* _EXERCISE PROMPT_
Write out every line below again exactly as it stands, skipping each image.

** INPUT DATA follows **

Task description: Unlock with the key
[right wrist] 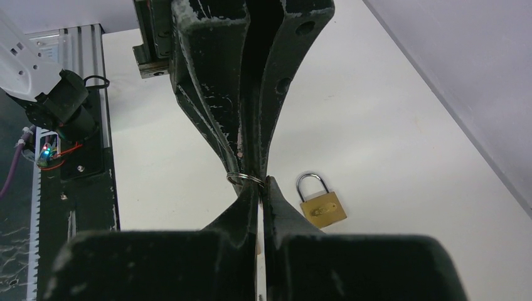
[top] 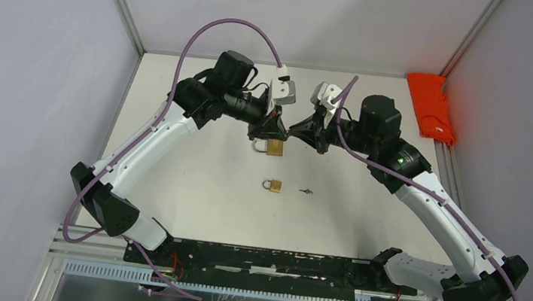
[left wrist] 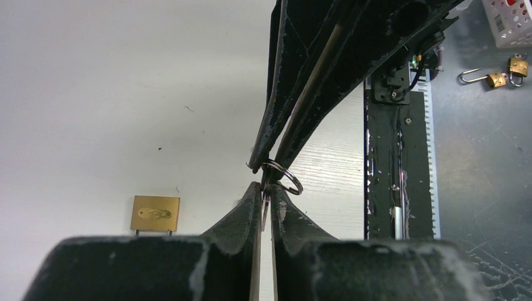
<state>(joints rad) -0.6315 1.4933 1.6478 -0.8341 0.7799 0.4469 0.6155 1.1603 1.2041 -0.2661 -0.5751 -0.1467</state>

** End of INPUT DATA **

* _THE ANSWER_
Task description: Unlock with the key
[right wrist] 
[top] 
[left wrist] 
<state>(joints rad) -0.6315 1.4933 1.6478 -0.8341 0.7799 0.4469 0.6155 1.1603 1.2041 -0.2661 -0.5751 -0.1467</state>

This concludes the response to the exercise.